In short, so long as we focus on phenomenal consciousness, we’re never going to have decisive tests of our theories. The moral I draw is that shouldn’t focus on phenomenal consciousness. In fact, I believe that we do not have phenomenal consciousness; it’s a kind of introspective illusion, which reflects the limited access we have to our own mental processes. (I call this view ‘illusionism.’) The real task is to explain our intuitions about phenomenal consciousness — why we think we possess it.

As regards the theories currently being tested, I am very sceptical of IIT. It is intended as a theory of phenomenal consciousness, so the worries I’ve just mentioned apply, but even as theory of that, IIT is implausible. All kinds of things can have a rich informational structure in the relevant sense, so the theory has the consequence that inanimate objects can be phenomenally conscious. Even a blank wall could be.

I am much more sympathetic to Global Workspace theory, though I think it should be construed as a theory of access consciousness — of the awareness of information in a functional sense — rather than phenomenal consciousness. Moreover, it needs to be supplemented with some account of why we think we have phenomenal consciousness.

As for what I’d like to see next: Unsurprisingly, I’d like to see the project test illusionist theories of consciousness, which focus on explaining our intuitions about phenomenal consciousness. These do not face the problems I’ve mentioned, and they offer a promising line of research. It’s early days yet, but such theories are being developed. A good example is the Action Schema Theory proposed by the Princeton neuroscientist Michael Graziano and his colleagues.

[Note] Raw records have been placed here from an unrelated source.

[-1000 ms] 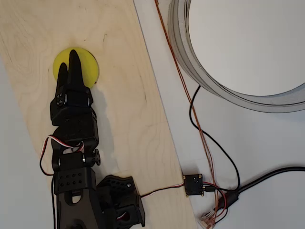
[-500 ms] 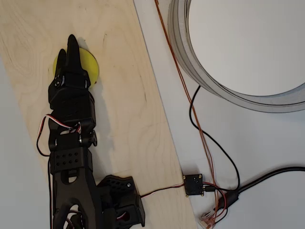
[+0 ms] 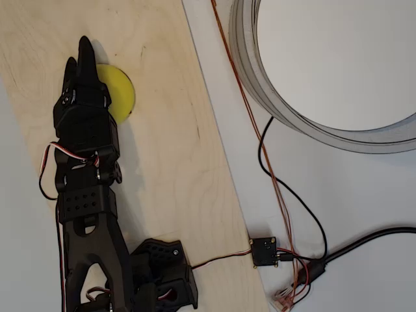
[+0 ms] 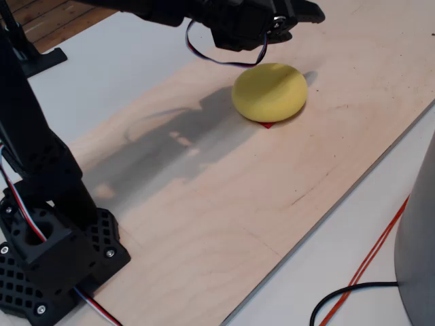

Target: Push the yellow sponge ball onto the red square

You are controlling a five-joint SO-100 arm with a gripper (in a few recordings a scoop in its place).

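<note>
Shifted leftward, the gripper (image 3: 79, 55) (fingers pressed together) sits left of the yellow sponge ball (image 3: 118, 92).

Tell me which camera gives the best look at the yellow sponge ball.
The fixed view: the yellow sponge ball shows nearly whole on the wooden board, with a sliver of the red square peeking from under its near edge. In the overhead view, the gripper and arm cover the ball's left part.
</note>
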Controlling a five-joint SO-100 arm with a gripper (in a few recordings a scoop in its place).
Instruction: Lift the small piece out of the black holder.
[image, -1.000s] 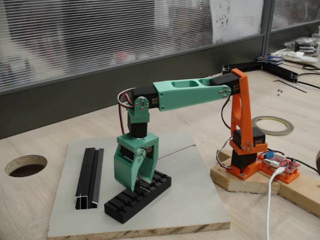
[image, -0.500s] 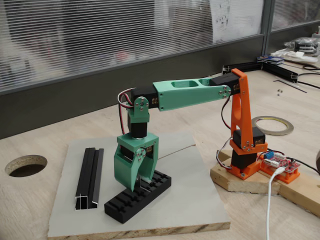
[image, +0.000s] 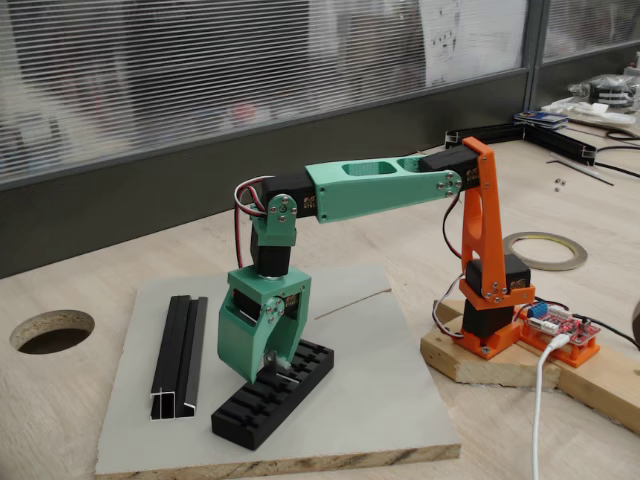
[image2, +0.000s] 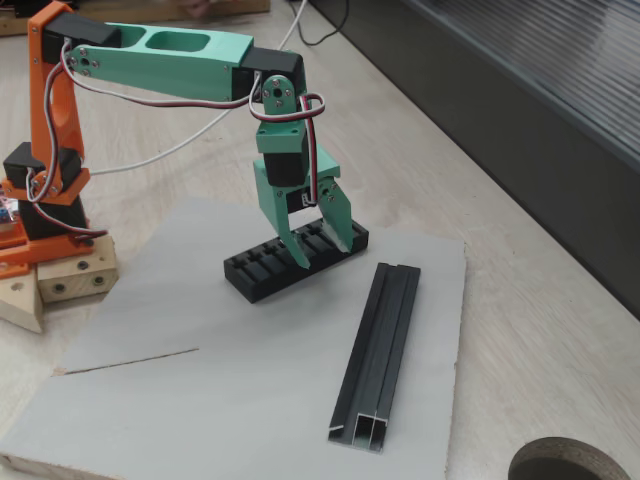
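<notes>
This looks like an office turned hobby robotics lab. Behind the wooden worktop (image: 80, 290) runs a glazed partition with closed slatted blinds (image: 200, 70). The worktop has a round cable hole (image: 52, 331) at its left. To the right of the hole stands a 3D-printed arm (image: 380, 190), with a bare circuit board (image: 560, 330) at its base and a tape roll (image: 545, 250) beyond.

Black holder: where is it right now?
In both fixed views the black holder lies on the grey board, directly under the green gripper, beside the longer black rail.
</notes>
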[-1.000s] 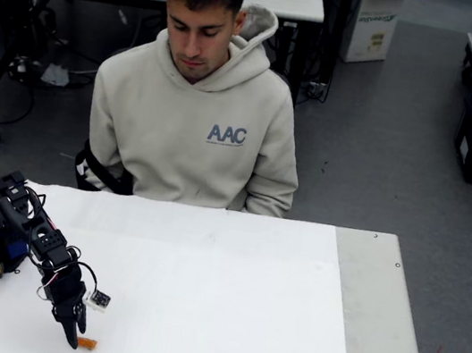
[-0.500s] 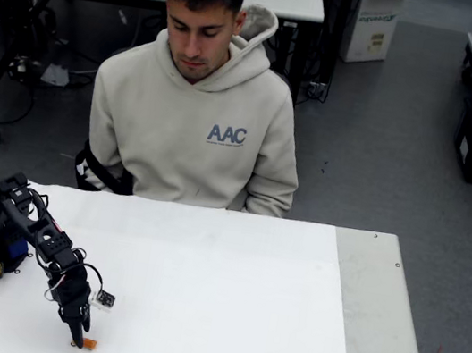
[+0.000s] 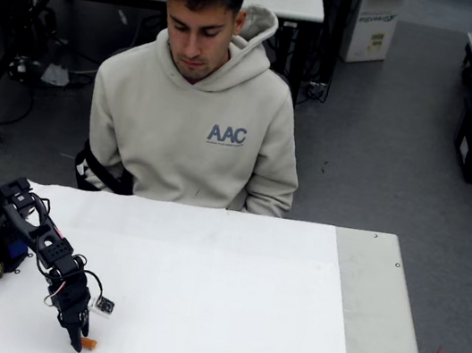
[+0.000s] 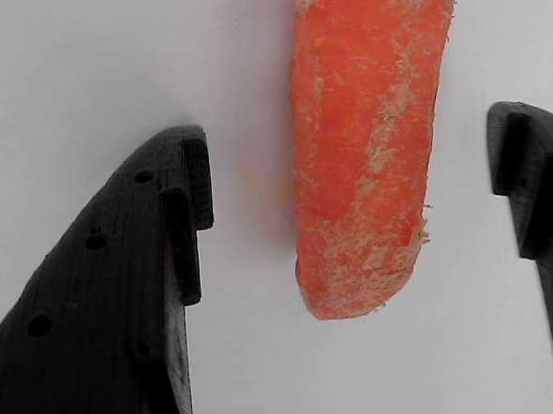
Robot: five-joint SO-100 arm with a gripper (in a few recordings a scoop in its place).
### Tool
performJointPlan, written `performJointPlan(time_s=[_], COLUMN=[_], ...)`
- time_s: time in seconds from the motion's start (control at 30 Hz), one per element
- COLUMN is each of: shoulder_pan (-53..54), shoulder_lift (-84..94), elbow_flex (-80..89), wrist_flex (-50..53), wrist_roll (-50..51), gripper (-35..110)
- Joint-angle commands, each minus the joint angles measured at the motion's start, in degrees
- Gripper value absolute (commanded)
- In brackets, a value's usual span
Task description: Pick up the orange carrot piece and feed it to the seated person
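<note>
Near the lower left corner of the white table [image 3: 224, 301] in the fixed view, the black gripper [image 3: 78, 339] points down with its tip at the orange carrot piece [image 3: 87, 344], which lies on the tabletop. Behind the table's far edge sits the seated person [image 3: 198, 107], head bowed. Seen from the wrist view, the gripper [image 4: 353, 230] is spread wide, the orange carrot piece [image 4: 366, 136] lying between the fingers [image 4: 123, 301], touching neither

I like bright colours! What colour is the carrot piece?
Bright orange, with pale rough flecks; the carrot piece shows best in the wrist view.
</note>
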Motion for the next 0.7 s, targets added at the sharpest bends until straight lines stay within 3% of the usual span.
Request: performJointPlan(time_s=[0.0, 0.17, 0.67], shoulder_pan=[2.2, 5.4, 7.3], shoulder_lift=[0.0, -0.2, 0.9], elbow_flex=[-1.1, -1.0, 3.1], wrist_flex=[0.0, 0.7, 0.0], wrist_roll=[-0.4, -0.4, -0.4], gripper=[12, -4, -2])
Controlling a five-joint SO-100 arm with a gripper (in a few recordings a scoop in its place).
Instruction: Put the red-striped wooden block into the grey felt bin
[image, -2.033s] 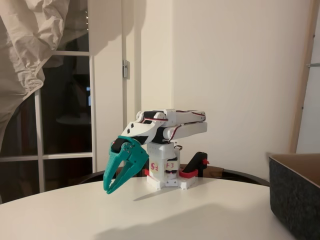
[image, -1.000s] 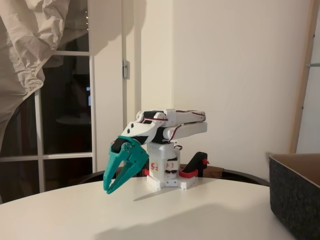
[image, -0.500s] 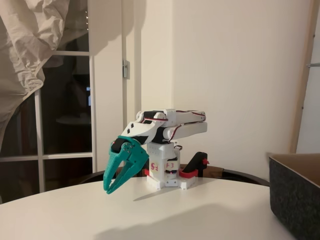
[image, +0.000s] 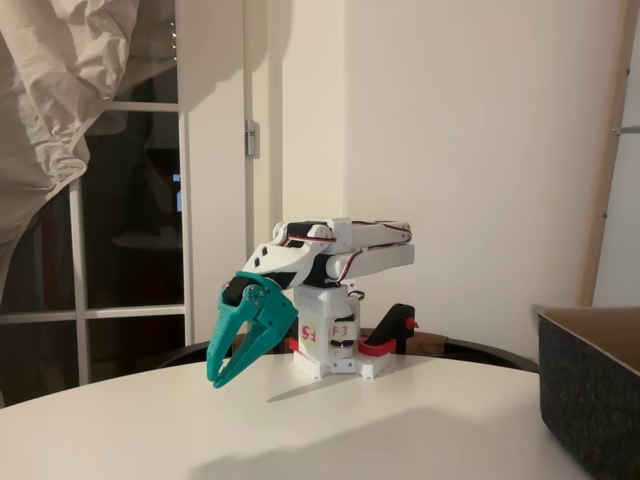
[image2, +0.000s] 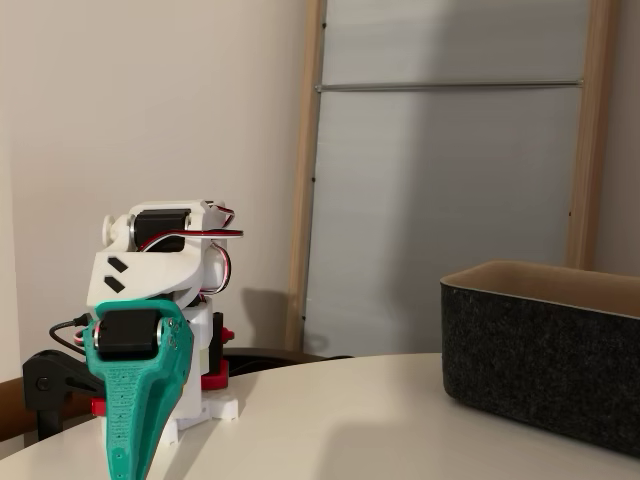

The bottom line, then, is that the funding for experimental work is welcome and the data gathered will be useful, but the project is unlikely to settle anything until we have a better conception of exactly what it is we are trying to explain.

Bright shiny colours

What are colours? My view is that they are properties of surfaces in the world around us — albeit complex gerrymanded ones, which can be picked out only by reference to our reactions to them. Blue things are things that evoke a certain distinctive cluster of reactive dispositions in us. Note that that I do not say that they are ones that produce blue sensations in us. I don’t think that experiencing blue involves entertaining a mental version of blueness — a blue quale or phenomenal property.

Where then is the quality of blueness ? It’s not out there in the world. Out there there’s just a surface with a microstructure that reflects certain wavelengths of electromagnetic radiation. And I’ve denied that there is any blue quality in our minds. So where is the blueness of the blue?

My answer is that it is not really anywhere. It’s a property that our minds misrepresent external objects as having. However, it’s a property that corresponds to, and carries information about, something real and important — namely, the affordances of the objects in question. That needs a lot of unpacking and qualification, but the general idea is this. We are tuned up, by biological evolution, cultural evolution, and personal experience, to track worldly properties that it’s useful for us to notice. Such properties afford us opportunities for action in various ways; they have specific affordances. An object’s affordances are reflected in the suite of reactive dispositions its perception triggers in us — the suite of beliefs, expectations, associations, emotions, priming effects, and so on.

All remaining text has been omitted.